Top of Given data

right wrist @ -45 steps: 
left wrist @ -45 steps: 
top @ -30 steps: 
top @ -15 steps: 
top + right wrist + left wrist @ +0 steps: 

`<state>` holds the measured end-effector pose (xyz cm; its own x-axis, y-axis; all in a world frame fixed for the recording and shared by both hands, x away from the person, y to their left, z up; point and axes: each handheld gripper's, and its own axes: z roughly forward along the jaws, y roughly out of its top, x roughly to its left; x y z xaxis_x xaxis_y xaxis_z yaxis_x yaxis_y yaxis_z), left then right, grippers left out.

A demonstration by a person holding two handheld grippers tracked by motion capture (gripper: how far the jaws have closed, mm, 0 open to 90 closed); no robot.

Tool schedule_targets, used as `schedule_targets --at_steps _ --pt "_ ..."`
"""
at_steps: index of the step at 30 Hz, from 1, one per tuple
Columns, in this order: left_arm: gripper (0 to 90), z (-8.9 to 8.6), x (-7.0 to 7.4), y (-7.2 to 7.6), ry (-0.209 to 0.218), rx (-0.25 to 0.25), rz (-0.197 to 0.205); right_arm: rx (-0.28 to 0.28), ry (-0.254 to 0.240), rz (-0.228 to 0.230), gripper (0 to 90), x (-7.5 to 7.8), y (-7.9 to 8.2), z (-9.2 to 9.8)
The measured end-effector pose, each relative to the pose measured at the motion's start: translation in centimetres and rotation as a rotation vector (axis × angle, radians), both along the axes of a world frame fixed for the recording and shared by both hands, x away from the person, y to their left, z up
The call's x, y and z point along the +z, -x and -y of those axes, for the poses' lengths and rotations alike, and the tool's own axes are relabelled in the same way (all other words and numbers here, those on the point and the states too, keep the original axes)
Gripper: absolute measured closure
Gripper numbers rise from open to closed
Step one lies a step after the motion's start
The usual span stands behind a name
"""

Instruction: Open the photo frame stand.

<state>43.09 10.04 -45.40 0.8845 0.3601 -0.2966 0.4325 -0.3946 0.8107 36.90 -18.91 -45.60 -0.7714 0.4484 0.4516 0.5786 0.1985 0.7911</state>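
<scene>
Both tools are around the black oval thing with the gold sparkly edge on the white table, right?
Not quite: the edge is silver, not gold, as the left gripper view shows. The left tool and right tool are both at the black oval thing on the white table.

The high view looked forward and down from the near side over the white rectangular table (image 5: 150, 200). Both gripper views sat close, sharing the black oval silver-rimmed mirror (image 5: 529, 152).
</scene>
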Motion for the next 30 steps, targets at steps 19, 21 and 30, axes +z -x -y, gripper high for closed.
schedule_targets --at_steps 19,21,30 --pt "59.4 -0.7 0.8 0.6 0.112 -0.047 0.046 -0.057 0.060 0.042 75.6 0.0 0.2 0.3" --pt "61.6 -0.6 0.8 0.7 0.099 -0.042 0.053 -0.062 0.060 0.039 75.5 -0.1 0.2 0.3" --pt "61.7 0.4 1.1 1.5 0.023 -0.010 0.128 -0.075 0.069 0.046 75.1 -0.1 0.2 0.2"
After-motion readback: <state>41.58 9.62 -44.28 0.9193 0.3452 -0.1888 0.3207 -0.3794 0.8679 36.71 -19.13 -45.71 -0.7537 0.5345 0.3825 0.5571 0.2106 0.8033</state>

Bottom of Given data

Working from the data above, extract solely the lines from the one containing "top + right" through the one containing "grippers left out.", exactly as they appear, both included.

top + right wrist + left wrist @ +0 steps: 

`<state>` holds the measured end-effector pose (xyz cm; its own x-axis, y-axis; all in a world frame fixed for the recording and shared by both hands, x away from the person, y to their left, z up; point and axes: each handheld gripper's, and its own axes: z roughly forward along the jaws, y roughly out of its top, x roughly to its left; x y z xaxis_x xaxis_y xaxis_z yaxis_x yaxis_y yaxis_z), left then right, grippers left out.

The exercise has been completed in full.